EXERCISE BRIEF:
Please report every line in the material below where the word "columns" is found.
- Opening Delimiter -
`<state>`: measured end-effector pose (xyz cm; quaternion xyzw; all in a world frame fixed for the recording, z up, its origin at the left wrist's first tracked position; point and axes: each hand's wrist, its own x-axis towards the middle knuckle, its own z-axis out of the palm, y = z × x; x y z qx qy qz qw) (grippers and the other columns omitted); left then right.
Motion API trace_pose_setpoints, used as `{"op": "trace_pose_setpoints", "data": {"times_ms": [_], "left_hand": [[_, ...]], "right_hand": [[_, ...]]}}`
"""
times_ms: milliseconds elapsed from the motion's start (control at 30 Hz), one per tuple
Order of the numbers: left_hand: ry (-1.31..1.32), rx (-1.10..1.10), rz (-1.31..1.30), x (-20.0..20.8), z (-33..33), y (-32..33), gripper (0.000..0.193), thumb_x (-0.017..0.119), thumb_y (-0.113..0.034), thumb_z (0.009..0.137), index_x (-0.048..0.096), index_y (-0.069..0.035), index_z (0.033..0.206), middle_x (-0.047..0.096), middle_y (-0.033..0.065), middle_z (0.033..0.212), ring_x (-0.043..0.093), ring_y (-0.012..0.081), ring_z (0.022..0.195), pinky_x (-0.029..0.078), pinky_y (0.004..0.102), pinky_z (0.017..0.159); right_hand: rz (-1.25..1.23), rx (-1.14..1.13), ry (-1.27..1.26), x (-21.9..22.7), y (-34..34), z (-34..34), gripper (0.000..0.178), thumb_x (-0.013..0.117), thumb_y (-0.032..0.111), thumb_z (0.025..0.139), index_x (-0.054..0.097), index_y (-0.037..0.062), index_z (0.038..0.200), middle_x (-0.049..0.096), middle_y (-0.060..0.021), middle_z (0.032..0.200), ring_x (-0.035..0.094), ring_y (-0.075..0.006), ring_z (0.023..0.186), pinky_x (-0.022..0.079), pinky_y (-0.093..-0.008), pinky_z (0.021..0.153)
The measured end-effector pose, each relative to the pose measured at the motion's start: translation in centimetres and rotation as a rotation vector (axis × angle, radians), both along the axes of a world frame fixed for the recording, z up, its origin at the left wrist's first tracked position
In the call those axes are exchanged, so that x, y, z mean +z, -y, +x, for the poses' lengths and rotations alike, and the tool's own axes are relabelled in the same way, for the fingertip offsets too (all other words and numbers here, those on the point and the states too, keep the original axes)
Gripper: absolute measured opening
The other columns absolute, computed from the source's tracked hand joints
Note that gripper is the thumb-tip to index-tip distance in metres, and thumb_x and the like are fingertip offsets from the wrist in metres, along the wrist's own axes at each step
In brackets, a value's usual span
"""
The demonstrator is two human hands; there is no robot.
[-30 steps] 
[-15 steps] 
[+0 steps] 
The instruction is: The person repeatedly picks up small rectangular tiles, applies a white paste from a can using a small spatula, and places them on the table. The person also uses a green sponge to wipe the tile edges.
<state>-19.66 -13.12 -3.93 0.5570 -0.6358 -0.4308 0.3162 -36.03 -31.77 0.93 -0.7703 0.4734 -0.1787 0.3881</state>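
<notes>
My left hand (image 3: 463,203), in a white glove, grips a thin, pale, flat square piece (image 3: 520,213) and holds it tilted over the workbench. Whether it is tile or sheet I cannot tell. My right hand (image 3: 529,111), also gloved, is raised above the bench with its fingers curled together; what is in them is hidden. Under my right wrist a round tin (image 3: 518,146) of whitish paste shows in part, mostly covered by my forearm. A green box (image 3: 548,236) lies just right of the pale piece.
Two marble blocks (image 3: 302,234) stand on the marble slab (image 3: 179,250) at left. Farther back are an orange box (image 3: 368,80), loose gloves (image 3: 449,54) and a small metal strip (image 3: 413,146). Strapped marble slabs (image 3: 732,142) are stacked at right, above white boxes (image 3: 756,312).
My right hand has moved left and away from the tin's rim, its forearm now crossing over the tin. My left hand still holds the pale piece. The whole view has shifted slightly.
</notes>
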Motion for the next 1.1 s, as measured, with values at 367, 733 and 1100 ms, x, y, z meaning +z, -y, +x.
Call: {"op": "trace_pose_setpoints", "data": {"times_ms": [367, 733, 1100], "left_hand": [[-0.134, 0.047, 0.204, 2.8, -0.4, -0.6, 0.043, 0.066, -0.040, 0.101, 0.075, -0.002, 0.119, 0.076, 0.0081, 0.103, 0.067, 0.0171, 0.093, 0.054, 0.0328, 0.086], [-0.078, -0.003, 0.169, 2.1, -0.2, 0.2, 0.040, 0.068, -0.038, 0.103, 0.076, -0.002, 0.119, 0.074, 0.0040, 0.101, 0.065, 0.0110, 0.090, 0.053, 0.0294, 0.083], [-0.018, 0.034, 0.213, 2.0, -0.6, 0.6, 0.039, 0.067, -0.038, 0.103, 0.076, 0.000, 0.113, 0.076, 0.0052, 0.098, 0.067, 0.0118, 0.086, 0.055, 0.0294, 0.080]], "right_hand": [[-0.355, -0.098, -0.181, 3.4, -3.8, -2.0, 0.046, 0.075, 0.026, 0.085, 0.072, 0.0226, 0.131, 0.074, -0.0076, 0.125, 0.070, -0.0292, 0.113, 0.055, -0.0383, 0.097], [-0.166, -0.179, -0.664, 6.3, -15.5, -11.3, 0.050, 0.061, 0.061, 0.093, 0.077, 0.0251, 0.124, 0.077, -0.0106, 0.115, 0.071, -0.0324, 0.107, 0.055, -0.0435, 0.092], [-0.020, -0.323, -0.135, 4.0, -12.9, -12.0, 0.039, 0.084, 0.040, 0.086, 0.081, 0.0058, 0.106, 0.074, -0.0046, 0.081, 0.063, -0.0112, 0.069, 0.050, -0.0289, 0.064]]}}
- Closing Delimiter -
SOLUTION FOR THIS PROBLEM:
`<state>`: measured end-effector pose (xyz cm; quaternion xyzw; all in a world frame fixed for the recording, z up, its origin at the left wrist's first tracked position; point and axes: each hand's wrist, its own x-axis towards the middle knuckle, its own z-axis out of the palm, y = z × x; x y z qx qy qz qw) (grippers and the other columns omitted); left then right.
The other columns absolute, computed from the source's tracked hand joints

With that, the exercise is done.